▶ TASK DIRECTIONS: The records below must be reproduced in full and without error.

▬▬▬▬▬▬

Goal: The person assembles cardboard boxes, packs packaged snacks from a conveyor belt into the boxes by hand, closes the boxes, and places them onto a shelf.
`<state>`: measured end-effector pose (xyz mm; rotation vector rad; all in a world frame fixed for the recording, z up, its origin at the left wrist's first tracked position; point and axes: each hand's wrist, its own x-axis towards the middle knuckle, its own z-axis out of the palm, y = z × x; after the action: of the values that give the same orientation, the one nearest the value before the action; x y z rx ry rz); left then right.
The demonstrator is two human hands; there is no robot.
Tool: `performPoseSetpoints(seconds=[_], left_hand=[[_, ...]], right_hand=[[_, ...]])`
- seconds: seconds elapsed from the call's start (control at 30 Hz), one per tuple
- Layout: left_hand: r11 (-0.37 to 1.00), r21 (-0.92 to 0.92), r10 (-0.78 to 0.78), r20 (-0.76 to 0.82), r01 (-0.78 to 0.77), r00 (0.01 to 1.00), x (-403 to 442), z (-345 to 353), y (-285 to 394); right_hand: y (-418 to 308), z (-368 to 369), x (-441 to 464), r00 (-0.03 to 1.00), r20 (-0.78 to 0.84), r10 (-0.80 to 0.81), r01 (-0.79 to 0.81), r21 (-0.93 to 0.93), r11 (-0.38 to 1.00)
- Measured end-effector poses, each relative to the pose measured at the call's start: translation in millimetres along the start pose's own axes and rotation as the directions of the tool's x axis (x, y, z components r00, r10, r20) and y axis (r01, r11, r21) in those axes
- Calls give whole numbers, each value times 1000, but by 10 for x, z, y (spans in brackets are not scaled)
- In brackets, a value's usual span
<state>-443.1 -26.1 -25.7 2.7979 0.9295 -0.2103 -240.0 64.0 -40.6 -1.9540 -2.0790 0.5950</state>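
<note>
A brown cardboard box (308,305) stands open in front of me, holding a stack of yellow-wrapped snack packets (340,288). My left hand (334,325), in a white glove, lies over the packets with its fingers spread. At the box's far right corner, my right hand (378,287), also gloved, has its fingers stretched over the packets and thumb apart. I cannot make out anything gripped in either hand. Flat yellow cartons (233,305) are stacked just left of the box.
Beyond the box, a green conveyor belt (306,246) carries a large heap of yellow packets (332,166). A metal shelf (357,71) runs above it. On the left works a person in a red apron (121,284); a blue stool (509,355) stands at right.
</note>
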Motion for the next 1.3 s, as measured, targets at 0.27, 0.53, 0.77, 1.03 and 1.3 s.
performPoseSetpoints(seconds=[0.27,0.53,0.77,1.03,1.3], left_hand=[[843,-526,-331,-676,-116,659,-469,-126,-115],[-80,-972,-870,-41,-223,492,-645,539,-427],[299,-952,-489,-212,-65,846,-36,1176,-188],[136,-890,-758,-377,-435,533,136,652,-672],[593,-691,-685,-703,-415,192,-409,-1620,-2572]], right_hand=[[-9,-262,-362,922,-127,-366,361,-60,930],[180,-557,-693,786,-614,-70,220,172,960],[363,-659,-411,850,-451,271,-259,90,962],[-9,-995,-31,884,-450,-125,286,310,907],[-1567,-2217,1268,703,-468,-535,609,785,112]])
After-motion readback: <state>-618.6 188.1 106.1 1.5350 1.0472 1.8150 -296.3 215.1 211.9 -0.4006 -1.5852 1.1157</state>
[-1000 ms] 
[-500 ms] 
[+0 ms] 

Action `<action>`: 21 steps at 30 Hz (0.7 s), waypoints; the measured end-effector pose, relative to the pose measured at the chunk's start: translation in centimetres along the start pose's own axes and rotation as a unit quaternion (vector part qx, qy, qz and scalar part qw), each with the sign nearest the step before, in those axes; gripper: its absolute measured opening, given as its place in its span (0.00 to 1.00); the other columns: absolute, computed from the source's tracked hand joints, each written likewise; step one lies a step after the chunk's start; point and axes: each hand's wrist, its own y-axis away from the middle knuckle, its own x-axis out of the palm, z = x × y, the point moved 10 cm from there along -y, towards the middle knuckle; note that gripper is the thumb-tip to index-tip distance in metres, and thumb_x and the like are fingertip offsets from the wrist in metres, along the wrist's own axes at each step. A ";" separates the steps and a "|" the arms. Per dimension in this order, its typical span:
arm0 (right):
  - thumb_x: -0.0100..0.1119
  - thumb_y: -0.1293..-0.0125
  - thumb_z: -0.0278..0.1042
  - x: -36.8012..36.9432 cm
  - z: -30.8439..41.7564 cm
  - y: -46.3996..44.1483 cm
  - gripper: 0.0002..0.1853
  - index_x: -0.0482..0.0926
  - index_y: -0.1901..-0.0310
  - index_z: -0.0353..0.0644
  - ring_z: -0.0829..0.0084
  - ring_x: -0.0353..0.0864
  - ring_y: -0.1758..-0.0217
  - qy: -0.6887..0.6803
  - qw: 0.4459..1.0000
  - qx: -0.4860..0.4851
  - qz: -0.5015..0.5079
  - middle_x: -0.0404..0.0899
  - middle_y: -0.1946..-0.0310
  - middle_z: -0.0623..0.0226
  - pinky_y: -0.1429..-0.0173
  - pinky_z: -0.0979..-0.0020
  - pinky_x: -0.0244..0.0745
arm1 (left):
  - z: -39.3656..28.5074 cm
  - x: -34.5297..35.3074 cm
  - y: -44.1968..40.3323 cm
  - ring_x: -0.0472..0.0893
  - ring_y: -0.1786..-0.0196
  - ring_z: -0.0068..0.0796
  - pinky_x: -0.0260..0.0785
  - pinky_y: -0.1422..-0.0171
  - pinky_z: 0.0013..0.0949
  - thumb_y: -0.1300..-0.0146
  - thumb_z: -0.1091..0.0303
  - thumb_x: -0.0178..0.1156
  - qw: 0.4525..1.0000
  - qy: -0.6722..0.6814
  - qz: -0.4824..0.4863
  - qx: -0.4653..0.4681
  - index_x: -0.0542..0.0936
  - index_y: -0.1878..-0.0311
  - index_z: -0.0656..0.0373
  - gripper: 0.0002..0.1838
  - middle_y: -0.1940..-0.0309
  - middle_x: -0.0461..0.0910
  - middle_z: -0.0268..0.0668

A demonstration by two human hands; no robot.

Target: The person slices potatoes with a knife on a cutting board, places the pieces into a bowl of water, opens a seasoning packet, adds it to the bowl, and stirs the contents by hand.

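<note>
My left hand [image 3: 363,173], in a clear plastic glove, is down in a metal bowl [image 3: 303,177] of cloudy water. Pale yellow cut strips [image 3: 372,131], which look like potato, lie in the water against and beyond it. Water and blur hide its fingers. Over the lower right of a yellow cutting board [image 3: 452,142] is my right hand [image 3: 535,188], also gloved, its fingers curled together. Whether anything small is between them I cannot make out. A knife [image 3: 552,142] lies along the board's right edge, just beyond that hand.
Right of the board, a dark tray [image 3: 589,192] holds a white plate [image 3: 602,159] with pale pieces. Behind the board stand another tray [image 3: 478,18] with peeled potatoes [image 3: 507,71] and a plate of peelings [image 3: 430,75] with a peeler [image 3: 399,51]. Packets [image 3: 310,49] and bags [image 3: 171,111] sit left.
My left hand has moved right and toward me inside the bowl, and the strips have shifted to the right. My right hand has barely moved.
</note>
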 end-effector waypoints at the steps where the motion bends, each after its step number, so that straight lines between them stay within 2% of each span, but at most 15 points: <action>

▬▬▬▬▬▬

▶ SOLVED EXERCISE:
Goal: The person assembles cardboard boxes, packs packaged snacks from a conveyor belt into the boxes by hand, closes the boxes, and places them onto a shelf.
`<state>`: measured end-effector pose (xyz mm; rotation vector rad; all in a world frame fixed for the recording, z up, its origin at the left wrist's first tracked position; point and axes: each hand's wrist, its own x-axis towards the middle knuckle, its own z-axis out of the palm, y = z × x; after the action: of the values that give the same orientation, the one nearest the value before the action; x y z rx ry rz); left then right.
The demonstrator is two human hands; there is no robot.
Tool: `performPoseSetpoints(seconds=[_], left_hand=[[_, ...]], right_hand=[[_, ...]])`
- seconds: seconds elapsed from the call's start (control at 30 Hz), one per tuple
- Layout: left_hand: r11 (-0.37 to 1.00), r21 (-0.92 to 0.92), r10 (-0.78 to 0.78), r20 (-0.76 to 0.82), r01 (-0.78 to 0.77), r00 (0.01 to 1.00), x (-403 to 442), z (-345 to 353), y (-285 to 394); right_hand: y (-418 to 308), z (-368 to 369), x (-441 to 464), r00 (-0.03 to 1.00), r20 (-0.78 to 0.84), r10 (-0.80 to 0.81), r01 (-0.79 to 0.81), r21 (-0.93 to 0.93), r11 (-0.38 to 1.00)
- Measured end-effector poses, each relative to the pose measured at the call's start: translation in millimetres along the start pose's own axes and rotation as the directions of the tool's x axis (x, y, z components r00, r10, r20) and y axis (r01, r11, r21) in those axes
- Calls give whole numbers, each value times 1000, but by 10 for x, z, y (spans in brackets are not scaled)
- In brackets, a value's usual span
<state>-443.1 -26.1 -25.7 2.7979 0.9295 -0.2103 -240.0 64.0 -40.6 -1.9540 -2.0790 0.5950</state>
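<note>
A brown cardboard box (308,305) stands open in front of me, holding a stack of yellow-wrapped snack packets (340,288). My left hand (334,325), in a white glove, lies over the packets with its fingers spread. At the box's far right corner, my right hand (378,287), also gloved, has its fingers stretched over the packets and thumb apart. I cannot make out anything gripped in either hand. Flat yellow cartons (233,305) are stacked just left of the box.
Beyond the box, a green conveyor belt (306,246) carries a large heap of yellow packets (332,166). A metal shelf (357,71) runs above it. On the left works a person in a red apron (121,284); a blue stool (509,355) stands at right.
</note>
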Motion for the next 1.3 s, as measured, targets at 0.27, 0.53, 0.77, 1.03 and 1.3 s.
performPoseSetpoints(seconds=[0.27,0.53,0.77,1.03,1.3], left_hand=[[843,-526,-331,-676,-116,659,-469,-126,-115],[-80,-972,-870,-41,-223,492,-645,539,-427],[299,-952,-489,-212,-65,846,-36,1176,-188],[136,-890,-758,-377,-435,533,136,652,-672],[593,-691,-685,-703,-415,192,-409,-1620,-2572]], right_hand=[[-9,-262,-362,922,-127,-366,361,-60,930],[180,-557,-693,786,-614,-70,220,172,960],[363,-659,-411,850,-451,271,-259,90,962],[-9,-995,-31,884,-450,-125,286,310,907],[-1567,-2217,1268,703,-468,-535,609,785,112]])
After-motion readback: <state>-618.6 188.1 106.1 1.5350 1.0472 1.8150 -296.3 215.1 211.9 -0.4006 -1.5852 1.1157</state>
[-1000 ms] 
[-500 ms] 
[+0 ms] 

Action `<action>`: 21 steps at 30 Hz (0.7 s), waypoints; the measured end-effector pose, relative to the pose measured at the chunk's start: translation in centimetres along the start pose's own axes and rotation as a unit quaternion (vector part qx, qy, qz and scalar part qw), each with the sign nearest the step before, in those axes; gripper: its absolute measured opening, given as its place in its span (0.00 to 1.00); the other columns: absolute, computed from the source's tracked hand joints, each written likewise; step one lies a step after the chunk's start; point and axes: each hand's wrist, its own y-axis away from the middle knuckle, its own x-axis out of the palm, z = x × y, the point moved 10 cm from there along -y, towards the middle knuckle; note that gripper is the thumb-tip to index-tip distance in metres, and thumb_x and the like are fingertip offsets from the wrist in metres, along the wrist's own axes at each step. A ";" separates the steps and a "|" the arms. Per dimension in this order, its typical span:
arm0 (right):
  - thumb_x: -0.0100..0.1119
  - thumb_y: -0.1293..-0.0125
  - thumb_z: -0.0278..0.1042
  - x: -36.8012..36.9432 cm
  - z: -30.8439..41.7564 cm
  - y: -46.3996..44.1483 cm
  - gripper: 0.0002..0.1853
  - index_x: -0.0482..0.0926
  - index_y: -0.1901..-0.0310
  - index_z: -0.0353..0.0644
  - ring_z: -0.0829..0.0084
  - ring_x: -0.0353..0.0864
  - ring_y: -0.1758..-0.0217
  - qy: -0.6887..0.6803
  - qw: 0.4459..1.0000
  - qx: -0.4860..0.4851
  - qz: -0.5015..0.5079
  - middle_x: -0.0404..0.0899
  - middle_y: -0.1946..-0.0310
  - middle_z: -0.0623..0.0226
  - pinky_y: -0.1429..-0.0173
  - pinky_z: -0.0979..-0.0020
  - pinky_x: -0.0244..0.0745
arm1 (left):
  - z: -39.3656..28.5074 cm
  - x: -34.5297..35.3074 cm
  - y: -44.1968..40.3323 cm
  - ring_x: -0.0472..0.0893
  - ring_y: -0.1786..-0.0196
  - ring_z: -0.0068..0.0796
  - pinky_x: -0.0260..0.0785
  - pinky_y: -0.1422..-0.0171
  - pinky_z: 0.0013..0.0949
  - thumb_y: -0.1300..-0.0146
  - thumb_z: -0.1091..0.0303
  - thumb_x: -0.0178..0.1156
  - qw: 0.4525..1.0000
  - qy: -0.6722..0.6814
  - qz: -0.4824..0.4863
  - qx: -0.4653..0.4681
  - index_x: -0.0542..0.0936
  - index_y: -0.1878..-0.0311
  - index_z: -0.0656..0.0373
  - gripper: 0.0002..0.1838
  - middle_y: -0.1940..-0.0309
  - middle_x: -0.0461..0.0910
  - middle_z: -0.0268..0.0668

A demonstration by two human hands; no robot.

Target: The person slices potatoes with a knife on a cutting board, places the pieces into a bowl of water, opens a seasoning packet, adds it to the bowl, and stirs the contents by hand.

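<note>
My left hand [image 3: 363,173], in a clear plastic glove, is down in a metal bowl [image 3: 303,177] of cloudy water. Pale yellow cut strips [image 3: 372,131], which look like potato, lie in the water against and beyond it. Water and blur hide its fingers. Over the lower right of a yellow cutting board [image 3: 452,142] is my right hand [image 3: 535,188], also gloved, its fingers curled together. Whether anything small is between them I cannot make out. A knife [image 3: 552,142] lies along the board's right edge, just beyond that hand.
Right of the board, a dark tray [image 3: 589,192] holds a white plate [image 3: 602,159] with pale pieces. Behind the board stand another tray [image 3: 478,18] with peeled potatoes [image 3: 507,71] and a plate of peelings [image 3: 430,75] with a peeler [image 3: 399,51]. Packets [image 3: 310,49] and bags [image 3: 171,111] sit left.
My left hand has moved right and toward me inside the bowl, and the strips have shifted to the right. My right hand has barely moved.
</note>
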 end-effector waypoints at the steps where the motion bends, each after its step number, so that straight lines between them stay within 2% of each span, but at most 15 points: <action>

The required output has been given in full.